By admin on July 8, 2010
Are you interested in a better sex life?
Are you a woman with a spinal cord injury (SCI) or Multiple Sclerosis (MS)?
- Is your desire low?
- Has your sensation changed?
- Is this change affecting your pleasurable experiences?
- Does this bother you at all?
- Are you ready to do something about it?
If you said YES to any or all of these questions, this opportunity is for you!
This research involves an established treatment that has been shown to help women improve their sexual satisfaction.
What does it entail?
- 5 group sessions, 1.5 hours each spaced every other week
- 3 physiological arousal assessments
- Questionnaires
Where does this take place?
- Group session take place at the Blusson Spinal Cord Centre, Vancouver Hospital
- Lab visits take place at the UBC Sexual Health Lab at the Diamond Health Care Center, Vancouver Hospital
For details or to participate, contact: Shea Hocaloski 604-875-4111 x 69850 or shea.hocaloski(at)vch.ca
Posted in News, Research Studies
By admin on January 19, 2010
A study taking place at Brunel University in West London, UK: SMILE: Spinal Cord Injury Measure for Intermittent Catheter Users: Quality of Life Evaluation
Clinical trials in SCI (linking to US National Institutes of Health): Spinal Cord Injury Clinical Trials
Posted in Research Studies
By admin on October 23, 2009
ICORD & SFU researcher Dr. Victoria Claydon is seeking volunteers to take part in a research study looking at control of the heart and blood vessels in 
individuals who have sustained a spinal cord injury.
After spinal cord injury (SCI) nerves that are important in controlling blood pressure, heart rate and blood flow to the brain may be damaged. This can lead to heart disease and strokes, and severely impacts quality of life and rehabilitation of spinal cord injured individuals.
The results of this study may improve the treatment and management of cardiovascular complications in individuals with SCI.
The principle requirement is that volunteers should have sustained their injury more than one year ago. The study involves three tests: measurements of blood pressure, heart rate and blood flow when lying and sitting; a DEXA scan (a body scan that measures bone density); and a test of the changes in blood sugar that occur after drinking a sugary drink. Testing can be performed over 2 or 3 visits at the volunteers’ convenience. Study visits can be performed at the SFU Burnaby Campus, SFU Downtown Campus, or the Blusson Spinal Cord Centre.
Participants will receive compensation.
If you are interested in taking part in this study please contact:
Dr Victoria Claydon or Ms Maureen McGrath
Phone: 778-782-8513/604-765-9287
E-mail: victoria_claydon(at)sfu.ca or maureen.mcgrath(at)vch.ca
Posted in Front Page News, Research Studies, Uncategorized | Tagged cardiovascular, Claydon, recruitment, research study, SCI, SFU, subjects needed
By admin on August 6, 2009
Researchers at ICORD recently completed a study comparing two types of treatments for hand function:
• To test whether exercises combined with functional electrical stimulation improves hand function in people with tetraplegia;
• To compare a number of tests used to detect these improvements.
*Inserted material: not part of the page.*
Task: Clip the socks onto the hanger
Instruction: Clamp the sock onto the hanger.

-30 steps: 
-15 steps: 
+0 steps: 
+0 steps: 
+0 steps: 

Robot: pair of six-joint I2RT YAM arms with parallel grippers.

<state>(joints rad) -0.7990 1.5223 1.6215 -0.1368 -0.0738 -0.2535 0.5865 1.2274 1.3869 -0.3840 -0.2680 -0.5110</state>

Eligible Participants were:
- Provided with an electrical stimulation glove fitted to their hand.
- Provided with the ReJoyce workstation, a computer and webcam to complete virtual reality game exercises daily at home under the tele-supervision of a researcher.
- Tested on ability to grasp and manipulate objects at a robotic work station.
Principal Investigators: Drs. Tania Lam and John Steeves
Posted in Research Studies
By admin on August 6, 2009
ICORD and GF Strong Rehabilitation Centre of Vancouver Coastal Health are conducting a clinical study to improve the diagnosis and understanding of cervical spinal cord injury (SCI).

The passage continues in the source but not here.